**To do:**
Repeat exactly, please, the opening lines of the data below, through and including the line where "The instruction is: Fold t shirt" sits.

Stored dataset items
::::

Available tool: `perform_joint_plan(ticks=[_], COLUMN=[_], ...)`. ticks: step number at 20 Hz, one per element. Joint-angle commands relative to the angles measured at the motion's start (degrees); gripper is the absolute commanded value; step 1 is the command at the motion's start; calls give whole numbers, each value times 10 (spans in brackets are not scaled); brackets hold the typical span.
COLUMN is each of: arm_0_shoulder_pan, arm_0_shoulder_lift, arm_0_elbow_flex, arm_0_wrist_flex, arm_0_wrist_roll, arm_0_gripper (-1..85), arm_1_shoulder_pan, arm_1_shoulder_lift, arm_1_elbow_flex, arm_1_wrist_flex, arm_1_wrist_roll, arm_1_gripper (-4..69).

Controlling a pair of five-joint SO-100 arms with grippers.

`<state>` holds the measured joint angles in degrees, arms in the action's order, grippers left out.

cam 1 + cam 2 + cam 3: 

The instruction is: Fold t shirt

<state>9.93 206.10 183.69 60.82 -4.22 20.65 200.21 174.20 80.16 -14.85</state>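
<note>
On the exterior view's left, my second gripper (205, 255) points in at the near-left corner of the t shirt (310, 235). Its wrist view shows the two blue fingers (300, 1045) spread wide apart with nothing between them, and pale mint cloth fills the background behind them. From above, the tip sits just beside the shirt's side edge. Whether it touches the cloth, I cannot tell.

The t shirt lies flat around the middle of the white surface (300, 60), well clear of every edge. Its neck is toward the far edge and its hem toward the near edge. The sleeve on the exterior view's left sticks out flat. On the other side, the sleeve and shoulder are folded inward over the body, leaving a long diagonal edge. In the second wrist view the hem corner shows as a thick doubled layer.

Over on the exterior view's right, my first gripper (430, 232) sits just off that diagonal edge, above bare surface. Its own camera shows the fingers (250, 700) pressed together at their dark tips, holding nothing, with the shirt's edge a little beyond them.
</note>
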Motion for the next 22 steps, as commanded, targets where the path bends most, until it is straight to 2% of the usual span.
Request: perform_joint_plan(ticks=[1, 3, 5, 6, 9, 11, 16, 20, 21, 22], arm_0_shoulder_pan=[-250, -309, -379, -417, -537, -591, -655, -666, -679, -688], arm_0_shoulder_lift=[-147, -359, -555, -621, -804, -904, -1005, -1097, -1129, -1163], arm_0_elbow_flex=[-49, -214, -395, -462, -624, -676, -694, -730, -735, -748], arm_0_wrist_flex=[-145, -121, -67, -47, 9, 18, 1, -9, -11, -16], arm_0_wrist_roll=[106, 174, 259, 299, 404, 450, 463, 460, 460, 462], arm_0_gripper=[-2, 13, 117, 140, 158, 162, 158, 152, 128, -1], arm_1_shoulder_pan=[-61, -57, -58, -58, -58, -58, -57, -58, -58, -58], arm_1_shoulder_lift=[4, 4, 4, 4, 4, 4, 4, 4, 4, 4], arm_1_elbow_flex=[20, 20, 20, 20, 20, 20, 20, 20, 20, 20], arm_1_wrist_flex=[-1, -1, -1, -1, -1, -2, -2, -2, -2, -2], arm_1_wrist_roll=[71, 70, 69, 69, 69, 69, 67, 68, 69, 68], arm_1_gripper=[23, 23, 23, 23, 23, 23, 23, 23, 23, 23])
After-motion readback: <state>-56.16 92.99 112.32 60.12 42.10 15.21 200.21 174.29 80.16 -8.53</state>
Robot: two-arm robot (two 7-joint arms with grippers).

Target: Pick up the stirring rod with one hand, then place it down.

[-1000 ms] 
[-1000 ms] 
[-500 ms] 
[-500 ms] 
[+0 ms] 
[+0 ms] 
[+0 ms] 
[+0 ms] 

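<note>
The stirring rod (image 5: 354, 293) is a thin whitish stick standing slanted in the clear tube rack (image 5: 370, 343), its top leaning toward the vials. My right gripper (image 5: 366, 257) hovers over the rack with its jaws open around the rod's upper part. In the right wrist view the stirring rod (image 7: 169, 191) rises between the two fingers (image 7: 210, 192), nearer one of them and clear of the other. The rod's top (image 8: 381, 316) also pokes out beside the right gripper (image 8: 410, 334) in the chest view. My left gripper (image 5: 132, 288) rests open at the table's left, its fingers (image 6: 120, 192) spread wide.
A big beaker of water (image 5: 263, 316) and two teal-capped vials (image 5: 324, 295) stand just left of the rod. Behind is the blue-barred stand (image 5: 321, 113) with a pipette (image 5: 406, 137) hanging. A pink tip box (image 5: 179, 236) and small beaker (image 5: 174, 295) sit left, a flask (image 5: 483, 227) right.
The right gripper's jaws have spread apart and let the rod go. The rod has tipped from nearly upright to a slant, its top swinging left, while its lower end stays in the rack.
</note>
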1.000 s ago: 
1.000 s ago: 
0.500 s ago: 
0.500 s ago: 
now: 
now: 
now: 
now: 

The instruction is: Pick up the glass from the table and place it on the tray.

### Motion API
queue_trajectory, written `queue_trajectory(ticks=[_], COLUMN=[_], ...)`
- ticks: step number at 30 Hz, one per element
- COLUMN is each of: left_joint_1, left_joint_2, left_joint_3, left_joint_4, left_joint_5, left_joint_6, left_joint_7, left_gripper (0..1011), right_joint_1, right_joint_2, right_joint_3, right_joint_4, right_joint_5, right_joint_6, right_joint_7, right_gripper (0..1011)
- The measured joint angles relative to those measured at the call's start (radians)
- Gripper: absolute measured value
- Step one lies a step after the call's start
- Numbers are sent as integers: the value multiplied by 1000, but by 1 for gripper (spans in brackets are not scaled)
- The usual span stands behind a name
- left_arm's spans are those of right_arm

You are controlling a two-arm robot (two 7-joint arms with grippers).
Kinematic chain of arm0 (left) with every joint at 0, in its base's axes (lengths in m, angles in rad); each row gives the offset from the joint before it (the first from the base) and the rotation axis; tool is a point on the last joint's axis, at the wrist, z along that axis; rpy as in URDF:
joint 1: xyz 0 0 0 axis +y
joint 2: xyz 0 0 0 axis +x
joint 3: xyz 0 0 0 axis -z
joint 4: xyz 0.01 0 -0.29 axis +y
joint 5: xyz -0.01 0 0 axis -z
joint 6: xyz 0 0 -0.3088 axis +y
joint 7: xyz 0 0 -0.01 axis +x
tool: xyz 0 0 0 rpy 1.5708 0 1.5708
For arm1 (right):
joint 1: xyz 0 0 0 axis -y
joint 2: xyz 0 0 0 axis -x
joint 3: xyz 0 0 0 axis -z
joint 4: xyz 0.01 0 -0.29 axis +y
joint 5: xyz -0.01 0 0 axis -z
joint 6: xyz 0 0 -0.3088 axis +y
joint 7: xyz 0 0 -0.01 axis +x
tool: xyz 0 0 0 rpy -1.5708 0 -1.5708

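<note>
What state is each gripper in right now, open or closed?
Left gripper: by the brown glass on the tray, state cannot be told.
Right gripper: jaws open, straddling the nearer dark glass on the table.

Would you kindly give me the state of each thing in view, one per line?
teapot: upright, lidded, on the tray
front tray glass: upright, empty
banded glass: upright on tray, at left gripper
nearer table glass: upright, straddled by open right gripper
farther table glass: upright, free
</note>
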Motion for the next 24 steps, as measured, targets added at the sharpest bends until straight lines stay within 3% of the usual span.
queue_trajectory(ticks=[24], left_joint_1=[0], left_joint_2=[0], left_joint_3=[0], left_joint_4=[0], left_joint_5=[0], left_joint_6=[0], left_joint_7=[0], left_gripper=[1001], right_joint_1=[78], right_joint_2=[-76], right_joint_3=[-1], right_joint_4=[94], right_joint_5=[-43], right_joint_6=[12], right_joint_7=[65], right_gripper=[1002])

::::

**Solution to this task:**
Available tool: `perform_joint_plan(ticks=[_], COLUMN=[_], ...)`. ticks: step number at 20 Hz, one per element. Joint-angle commands relative to the angles measured at the motion's start (degrees); gripper is the absolute commanded value; step 1 is the command at the motion's start; calls give whole numbers, each value times 10 (spans in brackets are not scaled); brackets hold the typical span.
COLUMN is each of: arm_0_shoulder_pan, arm_0_shoulder_lift, arm_0_elbow_flex, arm_0_wrist_flex, arm_0_wrist_roll, arm_0_gripper (-1..85), arm_1_shoulder_pan, arm_1_shoulder_lift, arm_1_elbow_flex, arm_1_wrist_flex, arm_1_wrist_roll, arm_1_gripper (-4..69).

Controlling a pair of five-joint SO-100 arms with grippers.

`<state>` holds the measured joint angles in degrees, arms in the action's order, grippers left out.

cam 1 + cam 2 + cam 3: 

The instruction is: Fold t shirt

Work on this exercise is done.